E!
- Country: Canada
- Broadcast area: Nationwide
- Headquarters: Toronto, Ontario

Programming
- Picture format: 1080i HDTV (downscaled to letterboxed 480i for the SDTV feed)

Ownership
- Owner: Bell Media (branding licensed from Versant)

History
- Launched: September 10, 1999; 27 years ago
- Former names: Star! (1999–2010)

Links
- Website: eonline.com/ca

= E! (Canadian TV channel) =

Canadian entertainment TV channel

E! is a Canadian English language discretionary specialty channel owned by Bell Media. It primarily airs entertainment programming and series relating to celebrities and popular culture.

The network was originally launched in 1999 as Star!, under the ownership of CHUM Limited. In 2010, then-owner CTVglobemedia announced an agreement with Comcast to license the branding and programming of similar U.S. network E!, resulting in its rebranding on November 29, 2010.

== History ==
The channel was licensed in 1996 by the Canadian Radio-television and Telecommunications Commission and was launched on September 10, 1999 as Star!, which was originally owned by CHUM Limited.

In July 2006, Bell Globemedia (later renamed CTVglobemedia) announced that it would purchase CHUM for an estimated $1.7 billion CAD, including Star!. The sale was subject to CRTC approval and was approved in June 2007 (under the condition that it divest CHUM's Citytv stations), with the transaction completed on June 22, 2007. Following the change in ownership, the channel's entertainment news program Star! Daily was cancelled in defense of CTV's eTalk Daily.

Until 2007, Star! had acquired some of its programming from the similar U.S. cable network E!; in 2007, owner Comcast announced an agreement with Canwest Global, under which it would acquire the Canadian rights to E! programming, and rebrand its broadcast television system CH as a Canadian version of E!. In August 2009, amid Canwest's bankruptcy, the E! system was shut down, and its stations were either divested to new owners, switched to parent network Global, or shut down. During that time, Star's schedule consisted mostly of second-run talk shows and entertainment news shows repeated from CTV and its secondary A system (formerly A-Channel, now CTV Two), including FashionTelevision, The Tonight Show with Jay Leno, The Ellen DeGeneres Show, and TMZ.
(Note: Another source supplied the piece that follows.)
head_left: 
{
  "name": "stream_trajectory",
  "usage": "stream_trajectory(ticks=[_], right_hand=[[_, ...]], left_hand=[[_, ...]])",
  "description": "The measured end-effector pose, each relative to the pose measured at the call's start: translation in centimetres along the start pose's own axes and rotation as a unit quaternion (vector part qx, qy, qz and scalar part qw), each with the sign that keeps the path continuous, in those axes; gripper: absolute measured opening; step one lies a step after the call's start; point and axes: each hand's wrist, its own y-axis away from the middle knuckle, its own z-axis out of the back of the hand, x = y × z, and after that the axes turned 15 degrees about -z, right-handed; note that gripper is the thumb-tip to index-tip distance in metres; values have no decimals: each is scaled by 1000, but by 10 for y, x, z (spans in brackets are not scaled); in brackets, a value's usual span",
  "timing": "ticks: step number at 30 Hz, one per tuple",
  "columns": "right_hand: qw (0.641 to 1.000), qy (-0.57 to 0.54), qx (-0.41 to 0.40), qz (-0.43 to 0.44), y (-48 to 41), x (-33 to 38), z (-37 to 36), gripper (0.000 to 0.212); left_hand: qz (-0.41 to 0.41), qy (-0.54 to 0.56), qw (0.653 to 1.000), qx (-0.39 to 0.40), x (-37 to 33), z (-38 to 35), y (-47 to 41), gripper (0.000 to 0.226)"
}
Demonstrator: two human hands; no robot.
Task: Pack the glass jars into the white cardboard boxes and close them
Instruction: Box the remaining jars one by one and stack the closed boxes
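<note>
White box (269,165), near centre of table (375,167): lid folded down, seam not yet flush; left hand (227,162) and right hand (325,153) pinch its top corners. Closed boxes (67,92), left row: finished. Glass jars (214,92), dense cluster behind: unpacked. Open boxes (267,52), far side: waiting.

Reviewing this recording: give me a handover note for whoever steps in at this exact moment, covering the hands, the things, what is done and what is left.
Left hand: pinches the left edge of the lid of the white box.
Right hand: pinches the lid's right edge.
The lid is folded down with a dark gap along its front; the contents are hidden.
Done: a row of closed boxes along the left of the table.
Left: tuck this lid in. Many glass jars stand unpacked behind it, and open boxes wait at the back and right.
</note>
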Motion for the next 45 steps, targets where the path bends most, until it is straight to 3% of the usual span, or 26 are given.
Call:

In November 2010, CTVglobemedia announced it had signed a multi-year and multi-platform deal with Comcast to return the E! brand back to Canada. Under the agreement, Star! was relaunched as E! on November 29, 2010, returning that network's programming to the schedule. Ownership changed hands again, when on April 1, 2011, Bell Canada gained control of CTVglobemedia, with the merged company becoming known as Bell Media.

=== Logos ===

Original logo as Star! from 1999 to 2004.
Second network logo from 2004 to 2010.
E! logo utilized from 2010 to 2012.

== Programs ==

While E! is very similar to its American counterpart, it also incorporates reruns of shows that have aired on other Bell Media services (and which often were shot in Canada, allowing them to fulfill Canadian content quotas) including the original iteration of CSI, Reign, Being Human, and Supernatural.